-- About this task --
Each line of the material is to be written out exactly.

── Collected data ──

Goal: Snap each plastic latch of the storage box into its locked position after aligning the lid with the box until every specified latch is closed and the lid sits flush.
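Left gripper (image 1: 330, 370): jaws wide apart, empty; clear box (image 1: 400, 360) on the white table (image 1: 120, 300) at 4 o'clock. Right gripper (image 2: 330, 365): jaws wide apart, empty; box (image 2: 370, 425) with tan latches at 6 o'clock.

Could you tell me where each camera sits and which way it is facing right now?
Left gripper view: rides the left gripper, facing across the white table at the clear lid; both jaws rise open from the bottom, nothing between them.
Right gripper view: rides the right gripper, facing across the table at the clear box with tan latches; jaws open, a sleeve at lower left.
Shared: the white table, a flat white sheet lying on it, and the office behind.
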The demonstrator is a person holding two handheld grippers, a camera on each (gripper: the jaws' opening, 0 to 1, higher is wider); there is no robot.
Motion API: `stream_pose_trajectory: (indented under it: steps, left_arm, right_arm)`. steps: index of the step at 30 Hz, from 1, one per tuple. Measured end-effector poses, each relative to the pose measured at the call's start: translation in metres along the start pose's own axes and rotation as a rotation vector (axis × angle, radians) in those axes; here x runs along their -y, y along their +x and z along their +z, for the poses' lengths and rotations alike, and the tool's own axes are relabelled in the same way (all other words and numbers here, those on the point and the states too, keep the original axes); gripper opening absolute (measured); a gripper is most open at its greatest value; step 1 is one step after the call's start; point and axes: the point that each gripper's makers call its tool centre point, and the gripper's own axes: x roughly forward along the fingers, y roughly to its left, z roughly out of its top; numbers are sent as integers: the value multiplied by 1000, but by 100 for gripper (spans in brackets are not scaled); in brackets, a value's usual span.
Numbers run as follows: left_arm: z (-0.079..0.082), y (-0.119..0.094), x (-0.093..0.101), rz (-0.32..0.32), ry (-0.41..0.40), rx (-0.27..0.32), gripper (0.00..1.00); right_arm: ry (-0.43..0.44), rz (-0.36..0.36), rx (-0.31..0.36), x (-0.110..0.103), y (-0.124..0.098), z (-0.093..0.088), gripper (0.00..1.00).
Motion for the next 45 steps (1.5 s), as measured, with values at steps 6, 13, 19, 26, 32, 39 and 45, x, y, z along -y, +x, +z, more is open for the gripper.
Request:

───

-- Answer to this exercise --
Goal: Snap each plastic latch of the storage box into its locked position after aligning the lid with the box until every specified latch is closed and the lid sits flush.
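Left gripper (image 1: 330, 370): jaws wide apart, empty; clear box (image 1: 400, 360) on the white table (image 1: 120, 300) at 4 o'clock. Right gripper (image 2: 330, 365): jaws wide apart, empty; box (image 2: 370, 425) with tan latches at 6 o'clock.

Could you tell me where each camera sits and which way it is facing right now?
Left gripper view: rides the left gripper, facing across the white table at the clear lid; both jaws rise open from the bottom, nothing between them.
Right gripper view: rides the right gripper, facing across the table at the clear box with tan latches; jaws open, a sleeve at lower left.
Shared: the white table, a flat white sheet lying on it, and the office behind.
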The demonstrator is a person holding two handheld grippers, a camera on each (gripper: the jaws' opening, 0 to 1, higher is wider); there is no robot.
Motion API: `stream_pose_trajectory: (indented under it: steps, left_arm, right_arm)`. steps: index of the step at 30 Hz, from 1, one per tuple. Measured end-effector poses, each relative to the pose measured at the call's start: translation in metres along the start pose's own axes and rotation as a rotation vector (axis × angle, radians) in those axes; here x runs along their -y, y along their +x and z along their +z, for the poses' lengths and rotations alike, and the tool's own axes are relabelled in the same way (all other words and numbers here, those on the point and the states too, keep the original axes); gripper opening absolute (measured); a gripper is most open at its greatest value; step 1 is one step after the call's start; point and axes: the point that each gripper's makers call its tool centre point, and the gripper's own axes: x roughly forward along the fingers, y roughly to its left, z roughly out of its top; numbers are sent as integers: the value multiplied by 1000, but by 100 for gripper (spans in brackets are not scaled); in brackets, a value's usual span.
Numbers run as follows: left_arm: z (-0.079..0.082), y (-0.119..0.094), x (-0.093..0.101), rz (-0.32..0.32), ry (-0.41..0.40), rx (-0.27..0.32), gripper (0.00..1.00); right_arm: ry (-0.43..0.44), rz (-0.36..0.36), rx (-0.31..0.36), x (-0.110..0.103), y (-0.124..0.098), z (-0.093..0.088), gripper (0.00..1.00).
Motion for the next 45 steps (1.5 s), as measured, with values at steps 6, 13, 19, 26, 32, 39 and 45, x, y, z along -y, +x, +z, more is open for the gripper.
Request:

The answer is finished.